Watch CBS News

Feinstein And Whitehouse Pressure Bush To Ban Waterboarding

Two Democratic Senators pressed President Bush on Friday to sign a bill that would prohibit the use of the controversial interrogation technique of waterboarding, hoping to turn up the heat on the issue.

Earlier this month, Congress approved an intelligence authorization bill, which included a provision prohibiting the CIA from using interrogation methods not included in the U.S. Army Field Manual.

The legislation would prohibit waterboarding and other coercive interrogation techniques.

President Bush has vowed to veto the bill, arguing that Congress should not dictate how the intelligence community does its job. 

“[Signing this bill] is the right thing to do,” Sen. Dianne Feinstein (D-Calif.) and Sen.
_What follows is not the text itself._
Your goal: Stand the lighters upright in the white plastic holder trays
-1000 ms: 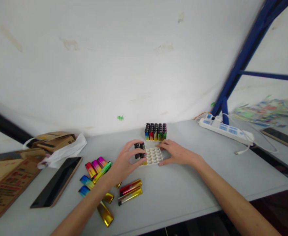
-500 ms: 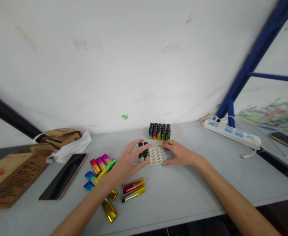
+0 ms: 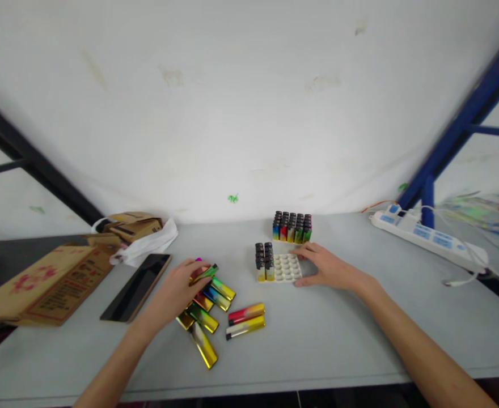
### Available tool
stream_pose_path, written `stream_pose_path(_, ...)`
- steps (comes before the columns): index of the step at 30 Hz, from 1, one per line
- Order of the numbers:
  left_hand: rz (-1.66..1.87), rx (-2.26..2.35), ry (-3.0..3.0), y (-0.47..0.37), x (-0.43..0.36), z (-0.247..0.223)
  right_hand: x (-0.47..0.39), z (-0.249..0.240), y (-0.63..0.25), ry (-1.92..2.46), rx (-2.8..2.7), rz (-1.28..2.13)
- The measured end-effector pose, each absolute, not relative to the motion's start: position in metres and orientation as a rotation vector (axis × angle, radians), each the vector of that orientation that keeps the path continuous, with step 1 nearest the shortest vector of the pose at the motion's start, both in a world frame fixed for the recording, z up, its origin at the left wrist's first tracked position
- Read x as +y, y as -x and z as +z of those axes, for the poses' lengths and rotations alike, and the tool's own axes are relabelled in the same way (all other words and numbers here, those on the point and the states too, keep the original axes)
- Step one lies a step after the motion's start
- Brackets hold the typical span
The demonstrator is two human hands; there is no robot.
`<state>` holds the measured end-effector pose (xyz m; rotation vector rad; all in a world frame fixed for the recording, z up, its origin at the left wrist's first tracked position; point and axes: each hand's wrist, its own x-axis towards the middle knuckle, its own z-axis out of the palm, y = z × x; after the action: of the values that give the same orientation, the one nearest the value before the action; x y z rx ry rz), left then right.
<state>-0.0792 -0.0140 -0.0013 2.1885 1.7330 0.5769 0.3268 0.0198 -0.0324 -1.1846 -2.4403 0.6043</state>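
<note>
My left hand (image 3: pixel 182 288) is over the pile of loose lighters, its fingers closed on a green lighter (image 3: pixel 206 274) with a dark end. Under and beside it lie several shiny lighters, among them a yellow lighter (image 3: pixel 204 347). A white tray (image 3: pixel 287 268) with round pockets sits in the middle of the table. Its left columns hold upright lighters (image 3: pixel 265 263) with black tops; the pockets to the right are bare. My right hand (image 3: pixel 326 266) grips the tray's right edge, thumb at the near corner and fingers at the far one.
A full block of upright lighters (image 3: pixel 292 228) stands behind the tray. Two lighters (image 3: pixel 246 321) lie in front of it. To the left are a dark phone (image 3: pixel 136 289), a white bag (image 3: pixel 151 246) and cardboard boxes (image 3: pixel 49 283). A power strip (image 3: pixel 430 238) lies at right.
My left hand has moved from the tray's left side down to the loose pile and closed on a green lighter. My right hand stays at the tray. The view has shifted left.
</note>
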Motion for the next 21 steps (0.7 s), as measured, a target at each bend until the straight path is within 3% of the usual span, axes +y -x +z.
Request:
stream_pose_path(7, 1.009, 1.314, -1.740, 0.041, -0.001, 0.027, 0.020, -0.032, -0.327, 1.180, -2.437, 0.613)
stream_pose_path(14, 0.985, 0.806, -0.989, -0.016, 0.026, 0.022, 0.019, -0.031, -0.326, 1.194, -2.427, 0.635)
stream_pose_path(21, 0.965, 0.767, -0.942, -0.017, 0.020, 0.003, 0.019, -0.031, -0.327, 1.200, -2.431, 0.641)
Sheldon Whitehouse (D-R.I.) wrote in an op-ed in the San Diego Union Tribune on Friday.

“Waterboarding and the other coercive techniques are torture, and their use does not befit our great nation.”

Democrats have long opposed the use of waterboarding and nearly derailed the nomination of Attorney General Michael Mukasey after he refused to unequivocally state that that practice was a form of torture.

Feinstein and Whitehouse and many other Democrats have argued that the practice is brutal and unnecessary.

“Our intelligence agencies would be able to effectively interrogate detainees – by using 19 techniques that are today used with success by the military,” they wrote. 

CIA Director Michael V. Hayden has expressed opposition to the bill, but said that if it is signed into law, he will instruct his employees to follow it.